Stéphanie Portmann, vor knapp eineinhalb Jahren haben Sie die Geschäftsleitung der Fred Tschanz Management AG übernommen. Wie reagieren die Leute darauf, dass Sie das Geschäft Ihres Grossvaters, Fred Tschanz, weiterführen?
Zum grossen Teil positiv! Es ist ein schönes Zeichen, dass viele Menschen meinem Grossvater nachtrauern und sagen, das ist doch «nur» die Enkelin vom Fred und das bin ich in manchen Momenten auch gerne… Aber ich mache es nun so, wie ich es für richtig halte – und mein Grossvater hätte sicher Freude daran und er hat mir dankenswerterweise viel von seiner Erfahrung mitgegeben. Dass wichtigste dabei ist, dass ich die Arbeit sehr gerne mache und mit viel Herz und Leidenschaft bei der Sache bin. Und das bin ich.

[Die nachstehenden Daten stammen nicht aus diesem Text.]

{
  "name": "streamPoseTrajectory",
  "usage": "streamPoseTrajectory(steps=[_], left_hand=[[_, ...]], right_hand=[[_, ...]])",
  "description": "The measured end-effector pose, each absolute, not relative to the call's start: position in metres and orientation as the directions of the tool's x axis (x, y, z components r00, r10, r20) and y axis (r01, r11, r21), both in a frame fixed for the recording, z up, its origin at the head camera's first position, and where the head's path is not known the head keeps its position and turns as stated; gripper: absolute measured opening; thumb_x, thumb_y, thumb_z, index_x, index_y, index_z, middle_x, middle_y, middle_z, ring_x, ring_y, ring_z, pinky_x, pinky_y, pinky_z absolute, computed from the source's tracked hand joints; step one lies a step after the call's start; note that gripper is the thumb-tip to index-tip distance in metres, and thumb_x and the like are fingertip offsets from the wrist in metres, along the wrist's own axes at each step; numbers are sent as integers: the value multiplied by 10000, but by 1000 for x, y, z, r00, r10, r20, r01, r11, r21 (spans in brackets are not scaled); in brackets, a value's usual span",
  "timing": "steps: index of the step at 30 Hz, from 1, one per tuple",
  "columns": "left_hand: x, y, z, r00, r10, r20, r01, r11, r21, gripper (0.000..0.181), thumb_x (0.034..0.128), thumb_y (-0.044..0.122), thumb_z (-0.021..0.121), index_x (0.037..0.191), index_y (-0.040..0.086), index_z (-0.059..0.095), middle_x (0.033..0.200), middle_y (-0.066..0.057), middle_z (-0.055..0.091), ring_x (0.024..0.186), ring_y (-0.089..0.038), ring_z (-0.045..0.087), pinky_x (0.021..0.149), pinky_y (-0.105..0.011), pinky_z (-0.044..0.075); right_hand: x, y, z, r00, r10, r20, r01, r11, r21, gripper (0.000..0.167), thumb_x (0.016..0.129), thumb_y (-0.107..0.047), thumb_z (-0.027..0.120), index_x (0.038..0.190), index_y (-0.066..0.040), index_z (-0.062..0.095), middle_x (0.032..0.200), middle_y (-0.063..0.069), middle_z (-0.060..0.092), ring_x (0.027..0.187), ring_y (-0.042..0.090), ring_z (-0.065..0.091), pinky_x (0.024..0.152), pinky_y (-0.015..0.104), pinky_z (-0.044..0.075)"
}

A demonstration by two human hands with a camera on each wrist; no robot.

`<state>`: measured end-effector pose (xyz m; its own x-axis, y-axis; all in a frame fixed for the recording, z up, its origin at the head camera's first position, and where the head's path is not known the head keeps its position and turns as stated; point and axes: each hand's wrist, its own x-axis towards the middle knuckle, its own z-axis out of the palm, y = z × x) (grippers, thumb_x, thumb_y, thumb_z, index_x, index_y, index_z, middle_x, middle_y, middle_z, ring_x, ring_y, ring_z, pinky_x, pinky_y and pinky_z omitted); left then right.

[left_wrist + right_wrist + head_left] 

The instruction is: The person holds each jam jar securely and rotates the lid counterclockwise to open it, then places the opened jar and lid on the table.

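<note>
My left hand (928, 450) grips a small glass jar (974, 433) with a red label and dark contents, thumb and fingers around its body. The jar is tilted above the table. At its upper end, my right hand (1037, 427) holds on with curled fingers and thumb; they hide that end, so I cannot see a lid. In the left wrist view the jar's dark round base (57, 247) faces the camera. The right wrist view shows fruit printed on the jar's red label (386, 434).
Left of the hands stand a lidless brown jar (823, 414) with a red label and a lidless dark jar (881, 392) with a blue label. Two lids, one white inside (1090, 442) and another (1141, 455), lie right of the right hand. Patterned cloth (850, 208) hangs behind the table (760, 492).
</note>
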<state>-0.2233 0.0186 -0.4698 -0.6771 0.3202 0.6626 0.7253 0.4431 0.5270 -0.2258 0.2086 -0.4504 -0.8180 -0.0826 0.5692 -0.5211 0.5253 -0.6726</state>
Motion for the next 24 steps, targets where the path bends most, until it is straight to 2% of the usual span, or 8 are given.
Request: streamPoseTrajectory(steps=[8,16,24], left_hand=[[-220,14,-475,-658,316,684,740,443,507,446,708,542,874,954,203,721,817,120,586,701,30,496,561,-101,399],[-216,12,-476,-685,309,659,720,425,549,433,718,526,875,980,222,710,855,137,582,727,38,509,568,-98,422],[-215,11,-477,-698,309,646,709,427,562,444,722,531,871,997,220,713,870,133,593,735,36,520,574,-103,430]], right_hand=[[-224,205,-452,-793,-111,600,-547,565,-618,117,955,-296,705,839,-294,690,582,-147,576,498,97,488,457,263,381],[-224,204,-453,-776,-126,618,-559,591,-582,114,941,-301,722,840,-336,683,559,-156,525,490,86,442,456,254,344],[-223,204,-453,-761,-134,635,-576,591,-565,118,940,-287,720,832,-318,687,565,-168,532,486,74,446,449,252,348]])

Wie läuft das Geschäft zur Zeit, sind Sie denn zufrieden mit der Entwicklung der Betriebe?
Ja, danke! Alle Betriebe laufen sehr gut. Gerade das Bauschänzli macht uns zurzeit grosse Freude, es war bisher auch ein guter Sommer aber auch an dieser Toplage wird heutzutage von einem Gastronomen ein erstklassiger Job verlangt.

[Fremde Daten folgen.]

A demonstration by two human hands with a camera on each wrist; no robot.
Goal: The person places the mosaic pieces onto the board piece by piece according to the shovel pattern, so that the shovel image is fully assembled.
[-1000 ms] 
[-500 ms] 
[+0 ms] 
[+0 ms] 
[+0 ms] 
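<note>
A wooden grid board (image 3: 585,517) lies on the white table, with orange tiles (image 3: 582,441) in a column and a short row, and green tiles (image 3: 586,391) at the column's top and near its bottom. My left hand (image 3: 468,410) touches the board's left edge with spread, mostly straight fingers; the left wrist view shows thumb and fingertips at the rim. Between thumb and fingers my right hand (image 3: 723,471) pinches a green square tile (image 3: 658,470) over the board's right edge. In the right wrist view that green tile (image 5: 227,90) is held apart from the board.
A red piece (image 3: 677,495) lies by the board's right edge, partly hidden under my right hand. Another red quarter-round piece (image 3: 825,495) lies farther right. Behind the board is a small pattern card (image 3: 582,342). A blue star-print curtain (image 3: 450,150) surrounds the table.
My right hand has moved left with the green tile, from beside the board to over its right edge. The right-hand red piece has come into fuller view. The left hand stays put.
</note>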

War es für Sie einfach, plötzlich so viel Verantwortung übernehmen zu müssen?
Es ist natürlich noch Vieles neu für mich. Neulich mussten wir beispielsweise das Walhalla renovieren, was mir einige schwierige Entscheidungen abverlangt hat und etwas völlig Unbekanntes für mich war. Aber mir macht es einfach Spass, mich immer wieder neuen Herausforderungen zu stellen und mich in Sachen hineinzudenken, mit denen ich vorher nicht viel am Hut hatte. Als ich damals von der Hotelfachschule kam, dachte ich, dass ich noch genug Zeit zum Lernen hätte und eben über die Jahre nach und nach in das Business hineinwachsen würde. Als dann allerdings plötzlich mein Grossvater verstarb, war es für mich schon wie ein Sprung ins kalte Wasser. Aber: Wer schwimmen kann, hat gute Überlebenschancen, und ich bin eine gute Schwimmerin!
Können Sie denn mittlerweile auch viel delegieren, oder bleibt doch noch die meiste Arbeit an Ihnen hängen?
Doch, das muss ich sogar, auch wenn es nicht immer einfach ist, Verantwortung abzugeben. Schliesslich bin ich es, die am Ende den Kopf hinhalten muss, falls doch einmal etwas schief geht. Aber ich habe zum Glück grossartige Mitarbeiter, denen ich vertrauen kann und die immer mit vollem Einsatz dabei sind.
Was ist für Sie das Faszinierende an Ihrem Beruf? Gibt es bestimmte Eigenschaften, die man in der Gastro-Branche mitbringen sollte?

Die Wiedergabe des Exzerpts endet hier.